Where the records below reach the line containing "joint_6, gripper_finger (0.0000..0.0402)", start transcribing, and end with the line containing "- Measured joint", exactly and with nothing else added.

= = = = = = =

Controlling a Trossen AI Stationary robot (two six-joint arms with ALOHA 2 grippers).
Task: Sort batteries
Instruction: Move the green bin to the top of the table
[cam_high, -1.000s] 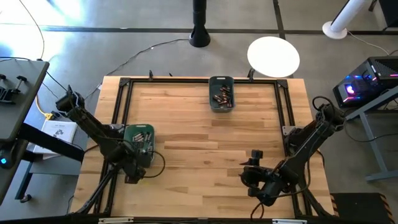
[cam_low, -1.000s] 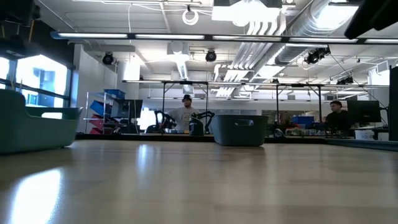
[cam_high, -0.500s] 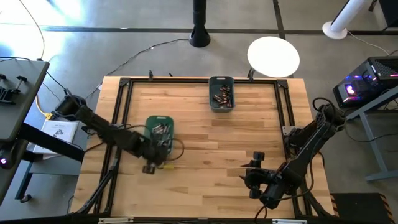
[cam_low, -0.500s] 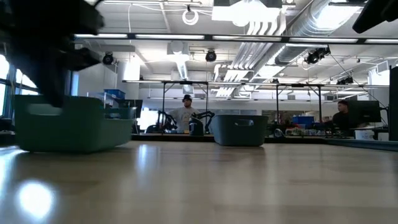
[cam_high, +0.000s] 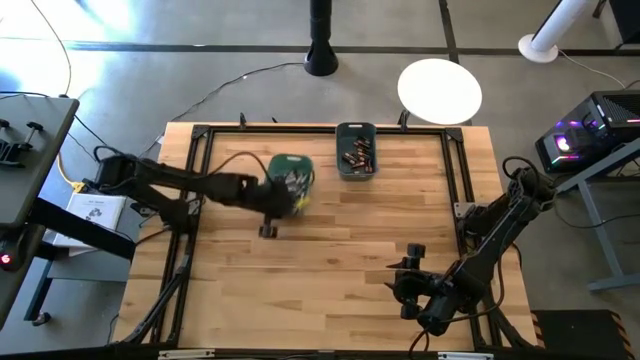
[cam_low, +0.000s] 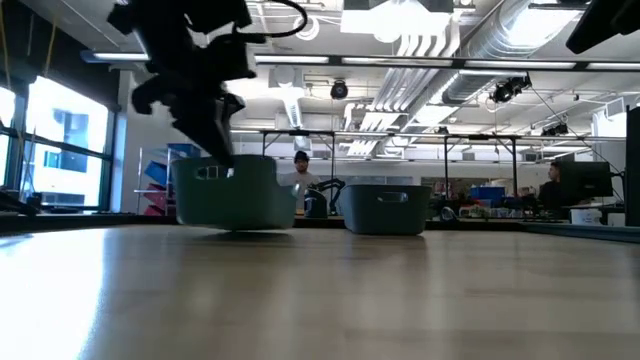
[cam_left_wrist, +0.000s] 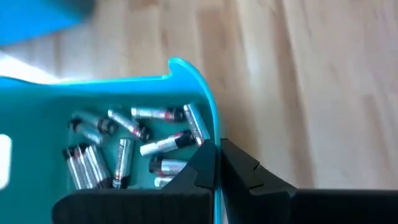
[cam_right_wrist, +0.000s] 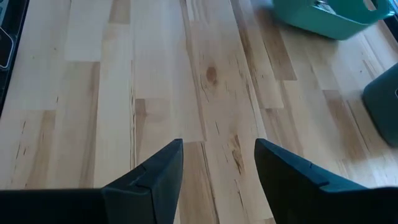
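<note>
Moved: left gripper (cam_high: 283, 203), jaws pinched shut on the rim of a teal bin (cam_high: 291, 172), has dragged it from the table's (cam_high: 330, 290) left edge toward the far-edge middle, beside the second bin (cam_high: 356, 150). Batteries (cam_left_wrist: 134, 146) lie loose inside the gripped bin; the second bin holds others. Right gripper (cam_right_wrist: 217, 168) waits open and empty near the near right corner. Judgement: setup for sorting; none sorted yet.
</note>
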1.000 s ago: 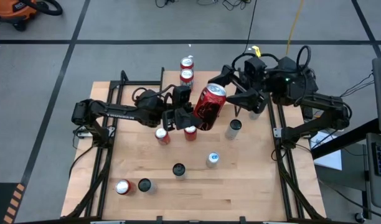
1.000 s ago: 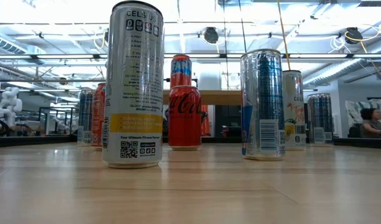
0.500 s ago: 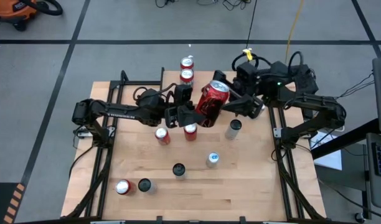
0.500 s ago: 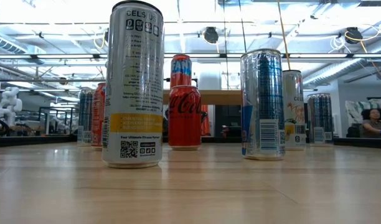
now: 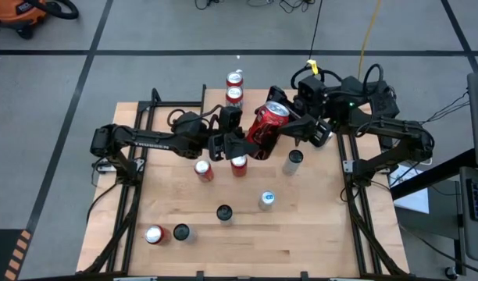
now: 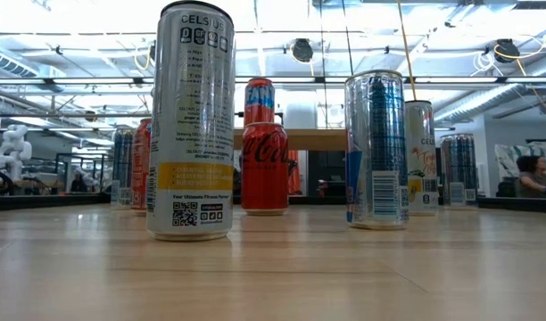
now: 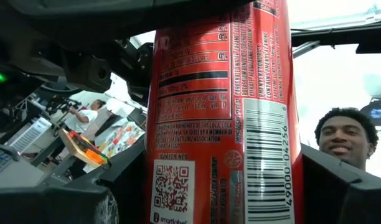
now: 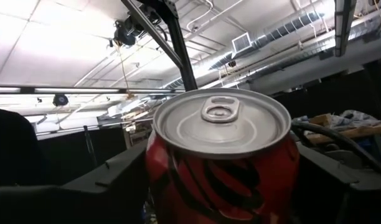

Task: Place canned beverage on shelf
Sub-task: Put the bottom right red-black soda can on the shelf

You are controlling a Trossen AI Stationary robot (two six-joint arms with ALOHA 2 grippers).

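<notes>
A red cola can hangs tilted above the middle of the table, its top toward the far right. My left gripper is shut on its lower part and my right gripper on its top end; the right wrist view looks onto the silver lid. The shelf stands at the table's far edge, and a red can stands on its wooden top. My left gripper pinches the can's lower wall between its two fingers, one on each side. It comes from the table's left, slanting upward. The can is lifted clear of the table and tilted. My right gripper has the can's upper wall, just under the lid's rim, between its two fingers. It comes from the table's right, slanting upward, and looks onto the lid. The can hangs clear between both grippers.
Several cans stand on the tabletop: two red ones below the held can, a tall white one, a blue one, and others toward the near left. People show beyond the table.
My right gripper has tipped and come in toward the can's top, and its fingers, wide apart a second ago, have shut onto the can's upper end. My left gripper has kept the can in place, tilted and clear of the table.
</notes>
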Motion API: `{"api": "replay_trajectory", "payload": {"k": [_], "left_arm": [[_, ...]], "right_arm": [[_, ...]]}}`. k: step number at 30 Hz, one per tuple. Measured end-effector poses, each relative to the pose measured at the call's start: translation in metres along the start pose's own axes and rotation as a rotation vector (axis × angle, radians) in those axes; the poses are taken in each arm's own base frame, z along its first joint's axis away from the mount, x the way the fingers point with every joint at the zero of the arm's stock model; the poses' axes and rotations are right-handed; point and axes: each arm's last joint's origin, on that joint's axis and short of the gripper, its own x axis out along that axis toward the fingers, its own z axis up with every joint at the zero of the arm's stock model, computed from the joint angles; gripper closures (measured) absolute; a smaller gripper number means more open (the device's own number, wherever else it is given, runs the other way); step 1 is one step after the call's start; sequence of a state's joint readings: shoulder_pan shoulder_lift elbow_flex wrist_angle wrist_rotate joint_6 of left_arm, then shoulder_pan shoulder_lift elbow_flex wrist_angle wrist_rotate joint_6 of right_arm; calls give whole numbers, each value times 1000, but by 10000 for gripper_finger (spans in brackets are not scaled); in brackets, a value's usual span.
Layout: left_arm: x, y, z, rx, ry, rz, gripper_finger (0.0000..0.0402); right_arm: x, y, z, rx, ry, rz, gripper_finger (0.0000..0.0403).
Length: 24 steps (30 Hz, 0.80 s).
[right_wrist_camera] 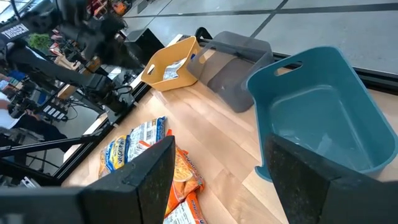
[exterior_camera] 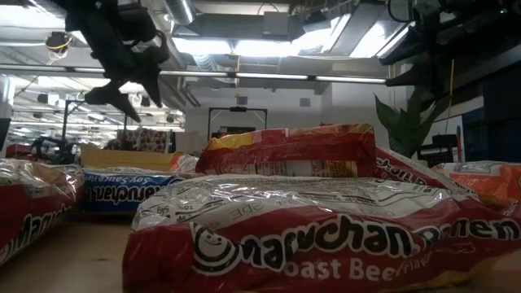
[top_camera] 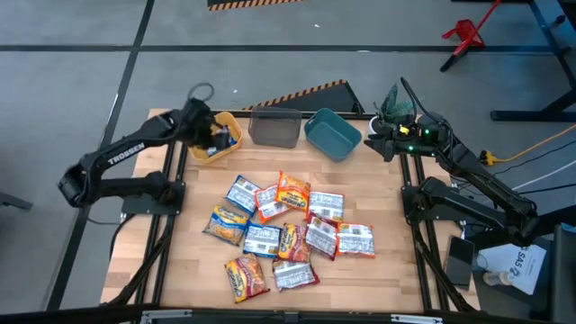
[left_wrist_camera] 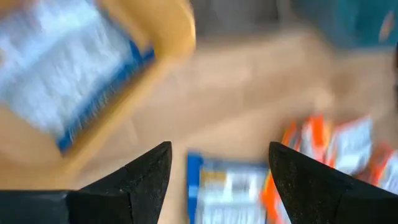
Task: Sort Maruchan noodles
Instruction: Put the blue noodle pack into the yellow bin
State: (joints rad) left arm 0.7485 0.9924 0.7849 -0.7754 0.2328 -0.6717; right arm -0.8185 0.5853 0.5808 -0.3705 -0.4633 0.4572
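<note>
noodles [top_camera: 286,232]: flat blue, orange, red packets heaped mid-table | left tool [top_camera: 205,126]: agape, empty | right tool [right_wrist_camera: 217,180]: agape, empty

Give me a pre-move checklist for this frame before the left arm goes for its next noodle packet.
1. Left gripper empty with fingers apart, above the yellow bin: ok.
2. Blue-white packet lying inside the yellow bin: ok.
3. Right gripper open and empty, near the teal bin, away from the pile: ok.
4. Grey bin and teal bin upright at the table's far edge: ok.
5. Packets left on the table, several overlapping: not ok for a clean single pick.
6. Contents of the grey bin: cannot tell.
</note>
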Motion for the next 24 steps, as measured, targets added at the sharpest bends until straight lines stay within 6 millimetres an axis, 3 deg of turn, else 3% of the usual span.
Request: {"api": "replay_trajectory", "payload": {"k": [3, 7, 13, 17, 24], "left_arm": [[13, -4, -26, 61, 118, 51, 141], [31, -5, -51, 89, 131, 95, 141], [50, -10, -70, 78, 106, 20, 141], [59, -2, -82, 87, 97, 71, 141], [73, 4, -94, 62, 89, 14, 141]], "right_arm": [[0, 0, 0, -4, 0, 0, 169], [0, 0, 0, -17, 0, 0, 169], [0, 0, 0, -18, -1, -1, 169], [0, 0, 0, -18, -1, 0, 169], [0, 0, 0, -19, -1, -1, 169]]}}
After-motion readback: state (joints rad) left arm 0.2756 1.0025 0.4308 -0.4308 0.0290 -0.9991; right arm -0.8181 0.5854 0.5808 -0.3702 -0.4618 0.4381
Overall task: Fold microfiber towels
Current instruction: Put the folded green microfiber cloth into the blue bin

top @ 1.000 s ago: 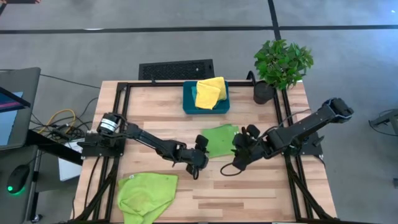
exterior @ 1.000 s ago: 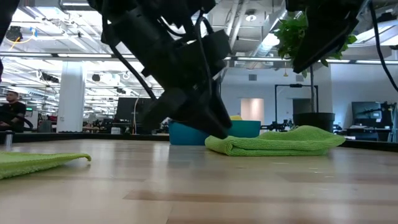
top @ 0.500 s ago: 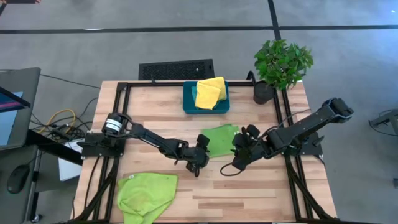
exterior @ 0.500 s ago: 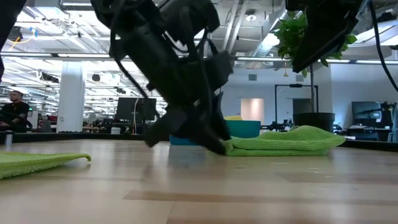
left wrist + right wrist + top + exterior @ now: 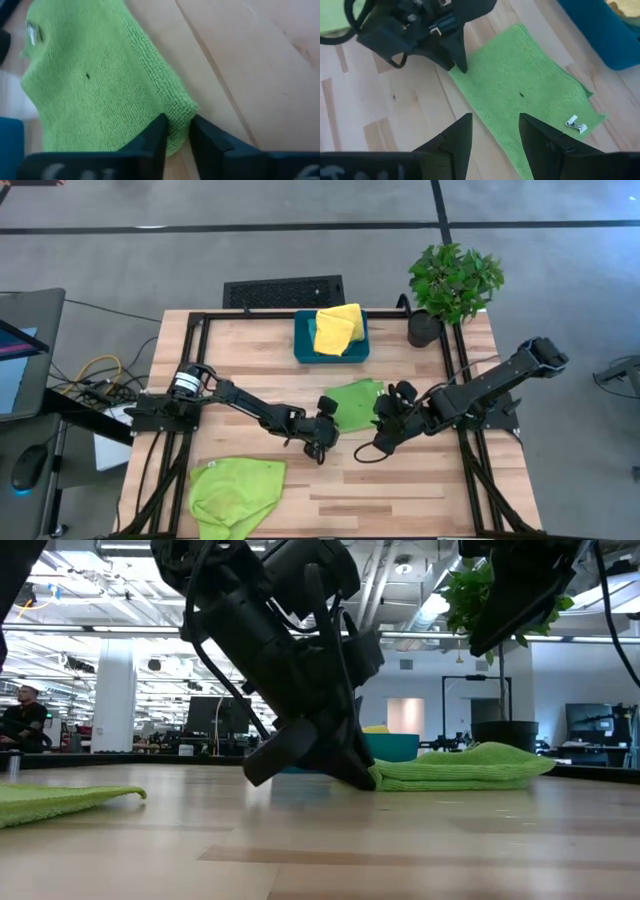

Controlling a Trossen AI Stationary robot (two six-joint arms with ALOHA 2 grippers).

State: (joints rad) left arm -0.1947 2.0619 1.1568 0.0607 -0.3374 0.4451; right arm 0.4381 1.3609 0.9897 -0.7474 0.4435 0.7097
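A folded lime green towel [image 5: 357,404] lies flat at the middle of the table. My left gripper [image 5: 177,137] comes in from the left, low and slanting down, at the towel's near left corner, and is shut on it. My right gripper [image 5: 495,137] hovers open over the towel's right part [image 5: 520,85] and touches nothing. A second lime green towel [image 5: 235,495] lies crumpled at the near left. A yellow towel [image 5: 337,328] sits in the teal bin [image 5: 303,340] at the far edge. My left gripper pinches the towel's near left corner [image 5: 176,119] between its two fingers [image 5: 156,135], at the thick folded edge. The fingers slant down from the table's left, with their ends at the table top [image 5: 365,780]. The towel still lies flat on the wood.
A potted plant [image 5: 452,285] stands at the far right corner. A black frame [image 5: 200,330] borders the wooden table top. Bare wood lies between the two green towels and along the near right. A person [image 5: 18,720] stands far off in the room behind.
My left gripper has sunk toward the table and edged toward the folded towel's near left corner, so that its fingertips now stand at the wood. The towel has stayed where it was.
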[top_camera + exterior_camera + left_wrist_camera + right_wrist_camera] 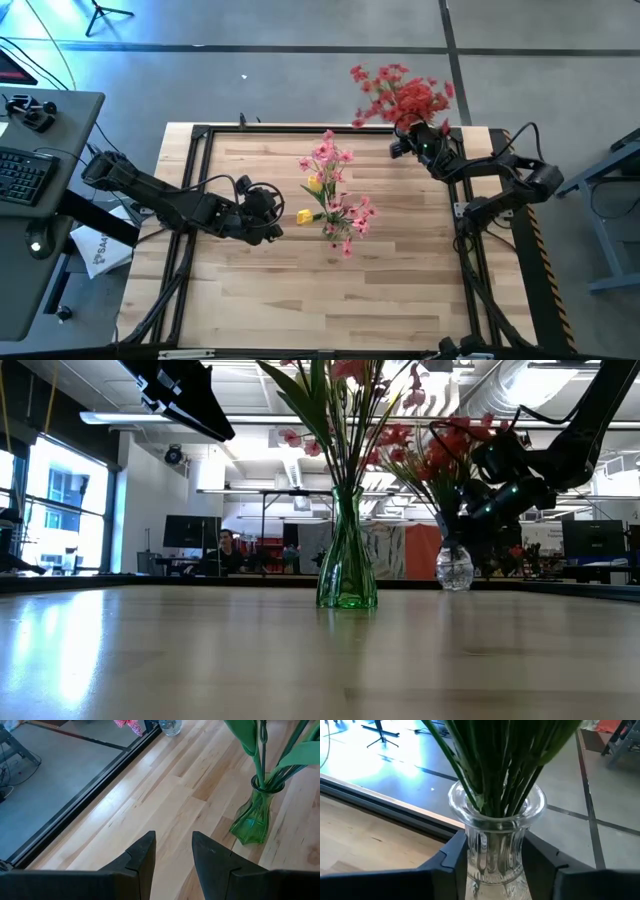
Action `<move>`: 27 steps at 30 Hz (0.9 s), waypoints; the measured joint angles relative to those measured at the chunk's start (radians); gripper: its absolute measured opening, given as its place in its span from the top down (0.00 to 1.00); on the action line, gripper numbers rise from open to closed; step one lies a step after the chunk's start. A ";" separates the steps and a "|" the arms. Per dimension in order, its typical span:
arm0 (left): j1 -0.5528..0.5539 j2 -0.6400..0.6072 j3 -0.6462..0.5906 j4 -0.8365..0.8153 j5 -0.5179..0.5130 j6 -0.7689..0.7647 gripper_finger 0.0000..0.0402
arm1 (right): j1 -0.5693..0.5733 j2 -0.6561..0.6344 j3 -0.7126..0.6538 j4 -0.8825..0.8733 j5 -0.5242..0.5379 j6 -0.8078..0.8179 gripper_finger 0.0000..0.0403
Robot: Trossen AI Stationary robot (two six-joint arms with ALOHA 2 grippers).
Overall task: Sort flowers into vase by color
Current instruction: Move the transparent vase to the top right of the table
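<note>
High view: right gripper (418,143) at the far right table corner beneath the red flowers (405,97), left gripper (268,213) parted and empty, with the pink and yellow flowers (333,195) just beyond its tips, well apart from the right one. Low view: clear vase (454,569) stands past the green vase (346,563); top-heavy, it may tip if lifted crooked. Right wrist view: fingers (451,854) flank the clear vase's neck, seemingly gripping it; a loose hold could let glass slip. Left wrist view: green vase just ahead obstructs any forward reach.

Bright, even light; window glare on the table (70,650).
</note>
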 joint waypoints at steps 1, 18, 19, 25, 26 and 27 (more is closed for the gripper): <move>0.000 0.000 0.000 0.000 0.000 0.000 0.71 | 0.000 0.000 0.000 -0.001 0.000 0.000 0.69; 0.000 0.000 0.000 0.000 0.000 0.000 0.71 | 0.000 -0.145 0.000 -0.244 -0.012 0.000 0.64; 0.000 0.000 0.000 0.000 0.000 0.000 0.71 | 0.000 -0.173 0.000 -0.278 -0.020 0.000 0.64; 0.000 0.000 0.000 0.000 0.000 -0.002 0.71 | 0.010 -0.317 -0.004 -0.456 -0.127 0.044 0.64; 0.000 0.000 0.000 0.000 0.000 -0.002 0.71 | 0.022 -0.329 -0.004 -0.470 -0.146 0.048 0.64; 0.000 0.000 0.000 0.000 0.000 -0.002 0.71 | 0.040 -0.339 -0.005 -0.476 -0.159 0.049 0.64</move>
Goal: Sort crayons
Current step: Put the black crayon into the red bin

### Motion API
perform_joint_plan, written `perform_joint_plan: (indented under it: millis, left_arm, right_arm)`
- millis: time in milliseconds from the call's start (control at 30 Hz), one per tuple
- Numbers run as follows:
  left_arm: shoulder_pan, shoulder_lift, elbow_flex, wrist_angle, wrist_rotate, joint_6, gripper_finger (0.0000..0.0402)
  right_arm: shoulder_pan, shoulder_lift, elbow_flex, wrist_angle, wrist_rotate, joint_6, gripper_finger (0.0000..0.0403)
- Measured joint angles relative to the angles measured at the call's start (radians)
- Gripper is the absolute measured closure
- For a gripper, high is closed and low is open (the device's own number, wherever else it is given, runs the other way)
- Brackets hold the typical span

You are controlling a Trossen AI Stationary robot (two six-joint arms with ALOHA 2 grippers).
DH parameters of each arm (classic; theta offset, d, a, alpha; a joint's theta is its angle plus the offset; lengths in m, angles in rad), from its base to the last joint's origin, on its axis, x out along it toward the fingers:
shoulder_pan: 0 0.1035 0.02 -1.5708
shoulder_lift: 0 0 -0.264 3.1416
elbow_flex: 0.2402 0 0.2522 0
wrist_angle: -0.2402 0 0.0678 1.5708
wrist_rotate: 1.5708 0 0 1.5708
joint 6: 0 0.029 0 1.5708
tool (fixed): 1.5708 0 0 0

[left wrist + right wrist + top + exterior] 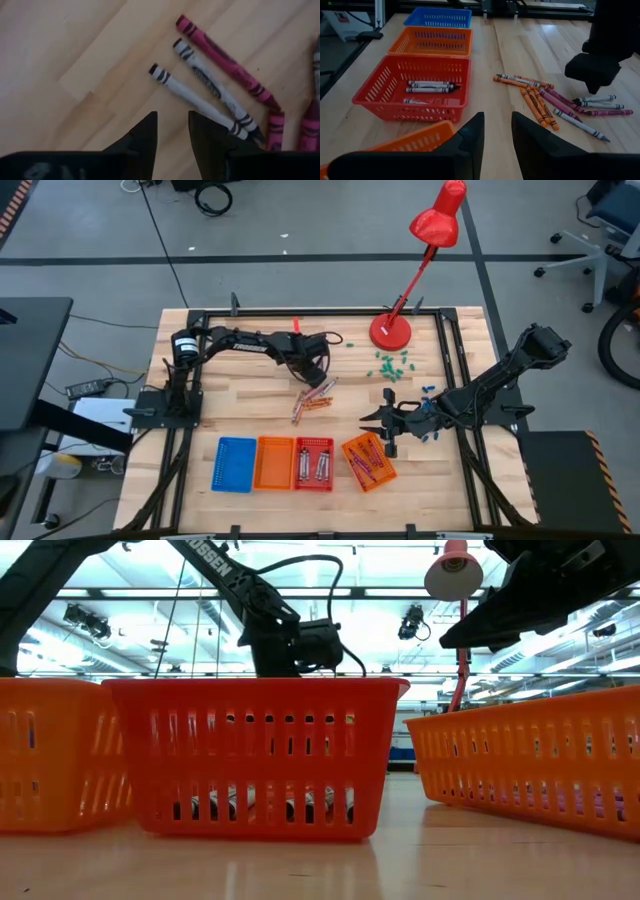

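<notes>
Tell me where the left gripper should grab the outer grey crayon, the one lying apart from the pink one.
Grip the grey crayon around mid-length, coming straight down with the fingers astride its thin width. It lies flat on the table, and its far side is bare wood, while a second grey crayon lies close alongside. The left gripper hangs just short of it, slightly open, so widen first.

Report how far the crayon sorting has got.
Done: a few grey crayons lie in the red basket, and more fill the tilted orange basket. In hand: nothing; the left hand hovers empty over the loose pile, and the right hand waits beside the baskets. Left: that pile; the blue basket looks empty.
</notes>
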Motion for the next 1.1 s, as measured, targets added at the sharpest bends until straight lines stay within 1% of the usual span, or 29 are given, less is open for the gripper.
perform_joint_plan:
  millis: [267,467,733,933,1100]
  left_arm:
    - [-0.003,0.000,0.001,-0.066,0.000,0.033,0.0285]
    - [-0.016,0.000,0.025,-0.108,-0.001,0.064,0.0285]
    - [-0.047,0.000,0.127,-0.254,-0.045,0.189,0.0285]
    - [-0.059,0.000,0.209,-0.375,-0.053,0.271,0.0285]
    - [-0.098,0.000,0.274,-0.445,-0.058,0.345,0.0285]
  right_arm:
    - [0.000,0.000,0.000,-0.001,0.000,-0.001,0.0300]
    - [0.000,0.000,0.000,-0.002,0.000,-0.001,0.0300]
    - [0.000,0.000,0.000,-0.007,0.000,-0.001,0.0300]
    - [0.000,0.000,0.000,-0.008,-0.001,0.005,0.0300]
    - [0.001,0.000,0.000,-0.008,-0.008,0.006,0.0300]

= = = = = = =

Answer box →
  left_arm: shoulder_pan, shoulder_lift, elbow_flex, wrist_angle, wrist_rotate, joint_6, gripper_finger (0.0000..0.0402)
  right_arm: shoulder_pan, shoulder_lift, elbow_flex, wrist_angle, wrist_rotate, joint_6, gripper_finger (0.0000..0.0403)
- Measured joint angles relative to the angles measured at the call's start (radians)

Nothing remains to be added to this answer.